## Work to complete
Write each line exactly as it stands, from the line containing "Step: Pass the" through the end of the data.

## Dataset content

# # # # # # #

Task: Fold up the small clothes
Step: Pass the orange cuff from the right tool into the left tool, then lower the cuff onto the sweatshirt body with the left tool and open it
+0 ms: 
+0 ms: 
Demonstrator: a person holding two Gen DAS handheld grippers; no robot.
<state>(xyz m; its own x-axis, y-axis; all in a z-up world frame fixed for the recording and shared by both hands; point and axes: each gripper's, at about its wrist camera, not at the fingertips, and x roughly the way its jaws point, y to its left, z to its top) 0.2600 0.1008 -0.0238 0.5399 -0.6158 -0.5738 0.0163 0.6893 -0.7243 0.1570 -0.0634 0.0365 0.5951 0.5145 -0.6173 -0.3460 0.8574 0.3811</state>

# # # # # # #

## Exercise solution
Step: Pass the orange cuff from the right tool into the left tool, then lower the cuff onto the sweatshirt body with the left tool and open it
+0 ms: 
+0 ms: 
Demonstrator: a person holding two Gen DAS handheld grippers; no robot.
<state>(xyz m; its own x-axis, y-axis; all in a z-up world frame fixed for the recording and shared by both hands; point and axes: each gripper's, at about its wrist camera, not at the fingertips, and x roughly the way its jaws point, y to its left, z to its top) 0.2600 0.1008 -0.0238 0.5399 -0.6158 -0.5738 0.0163 0.6893 -0.7243 0.1570 -0.0634 0.0365 0.5951 0.5145 -0.6173 -0.3460 0.8574 0.3811</state>

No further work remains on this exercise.